### WORK REQUIRED
Print word for word the first line of the listing below and every line after it, through the line with "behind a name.". Leave out the pictures and the rest.

════

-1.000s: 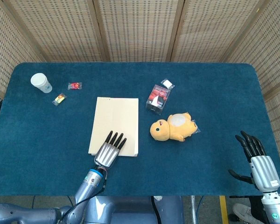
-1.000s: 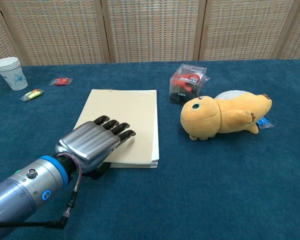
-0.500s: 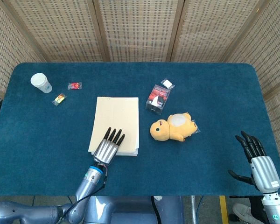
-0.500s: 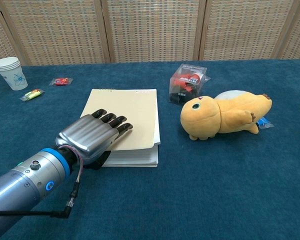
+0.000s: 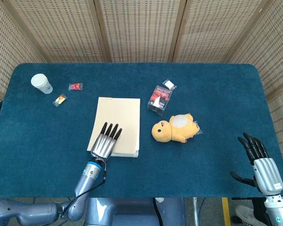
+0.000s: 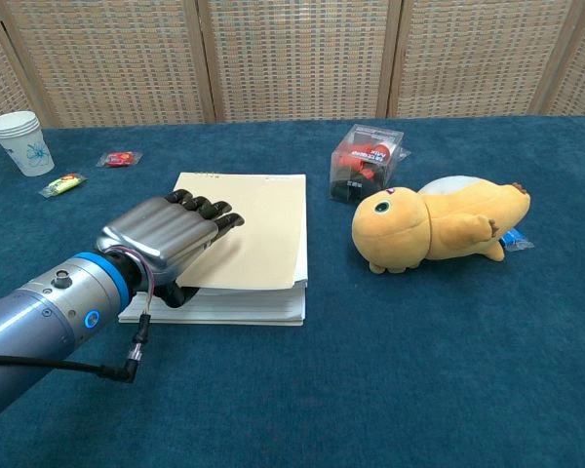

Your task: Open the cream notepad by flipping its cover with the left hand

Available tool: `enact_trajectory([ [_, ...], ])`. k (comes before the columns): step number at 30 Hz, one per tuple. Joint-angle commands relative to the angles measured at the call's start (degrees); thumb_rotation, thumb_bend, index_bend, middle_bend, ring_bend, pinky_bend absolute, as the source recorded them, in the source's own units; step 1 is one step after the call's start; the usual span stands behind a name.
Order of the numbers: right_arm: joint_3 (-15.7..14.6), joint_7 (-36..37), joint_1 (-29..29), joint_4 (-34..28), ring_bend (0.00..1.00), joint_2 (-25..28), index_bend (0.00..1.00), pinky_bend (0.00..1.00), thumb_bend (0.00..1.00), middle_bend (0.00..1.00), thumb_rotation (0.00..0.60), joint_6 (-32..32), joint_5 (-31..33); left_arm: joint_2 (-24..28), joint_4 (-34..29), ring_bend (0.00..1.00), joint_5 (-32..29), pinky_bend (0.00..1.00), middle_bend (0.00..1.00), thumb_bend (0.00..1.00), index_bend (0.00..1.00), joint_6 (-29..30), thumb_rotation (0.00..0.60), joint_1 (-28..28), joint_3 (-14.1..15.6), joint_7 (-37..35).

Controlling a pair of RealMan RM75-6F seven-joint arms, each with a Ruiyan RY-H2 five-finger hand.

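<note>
Notepad (image 6: 244, 229) cover's near edge lifted

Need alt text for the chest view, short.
A metallic left robot hand lifts the near edge of the cover of a cream rectangular notepad on a blue felt table, white pages showing beneath. To the right lie a yellow plush toy and a clear plastic box with red contents; a white paper cup stands far left.

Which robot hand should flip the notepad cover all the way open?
The left hand. It already holds the cover of the cream notepad lifted at its near edge. The right hand sits far off by the table's corner.
</note>
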Motion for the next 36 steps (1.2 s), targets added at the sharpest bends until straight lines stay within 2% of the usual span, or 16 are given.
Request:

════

### TASK ANSWER
-1.000s: 
-1.000s: 
-0.500s: 
-0.500s: 
+0.000s: 
+0.000s: 

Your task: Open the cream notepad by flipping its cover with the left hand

Available tool: `enact_trajectory([ [_, ...], ])`. k (comes before the columns): step number at 30 Hz, one per tuple. Joint-angle commands relative to the angles measured at the call's start (degrees); thumb_rotation, thumb_bend, index_bend, middle_bend, ring_bend, pinky_bend absolute, as the source recorded them, in the source's own units; step 1 is one step after the call's start; the usual span stands behind a name.

Besides this answer, nothing more is needed.